— WHAT IS NEEDED —
Quote the whole listing exactly. Leave the pictures out of your copy.
◇ ◇ ◇ ◇ ◇ ◇ ◇
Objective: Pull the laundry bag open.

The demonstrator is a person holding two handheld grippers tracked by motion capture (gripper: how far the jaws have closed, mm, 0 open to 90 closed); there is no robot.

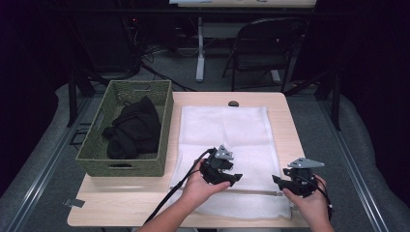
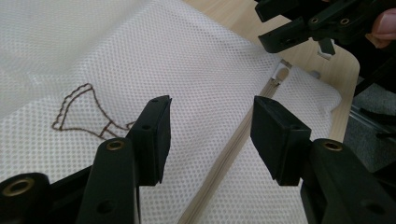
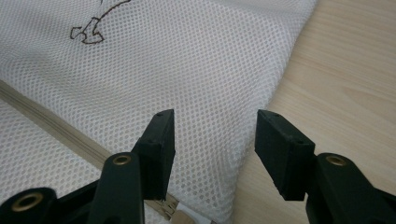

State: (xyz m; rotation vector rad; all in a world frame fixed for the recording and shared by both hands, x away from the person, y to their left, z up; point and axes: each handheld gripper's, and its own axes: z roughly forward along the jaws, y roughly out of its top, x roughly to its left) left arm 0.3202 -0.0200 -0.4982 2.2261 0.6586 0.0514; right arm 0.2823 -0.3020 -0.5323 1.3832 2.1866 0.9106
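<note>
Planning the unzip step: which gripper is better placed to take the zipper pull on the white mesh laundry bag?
Right, probably. The right gripper hovers open at the white mesh laundry bag's corner beside the zipper pull; the left gripper is open over mid-zipper.

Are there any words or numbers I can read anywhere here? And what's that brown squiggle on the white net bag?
There are no words, numbers or brand names to read.
Brown stitched outline on the white mesh bag: a line drawing, not letters; what it pictures cannot be told.
Woven basket, black cloth in it, and table: no writing to be seen.
</note>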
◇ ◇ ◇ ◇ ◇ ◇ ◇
— TASK OUTPUT —
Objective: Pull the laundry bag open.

The demonstrator is a person holding two handheld grippers tracked by motion capture (gripper: how far the jaws have closed, mm, 0 open to 90 closed); there is no robot.


State: (xyz m; rotation vector rad; all in a world frame fixed for the recording and shared by both hands, x away from the person, y to their left, z up; point and axes: each handheld gripper's, and its own axes: z roughly forward along the jaws, y roughly out of its top, x roughly to its left) left arm 0.3202 -0.0200 -0.4982 2.2261 0.6586 0.0514; right arm 0.2823 -0.3020 -0.5323 1.3832 2.1866 0.9106
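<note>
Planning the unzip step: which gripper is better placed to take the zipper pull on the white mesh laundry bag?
Right, probably. The right gripper hovers open at the white mesh laundry bag's corner beside the zipper pull; the left gripper is open over mid-zipper.

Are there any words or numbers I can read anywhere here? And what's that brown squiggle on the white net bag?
There are no words, numbers or brand names to read.
Brown stitched outline on the white mesh bag: a line drawing, not letters; what it pictures cannot be told.
Woven basket, black cloth in it, and table: no writing to be seen.
</note>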

No further output is required for this exercise.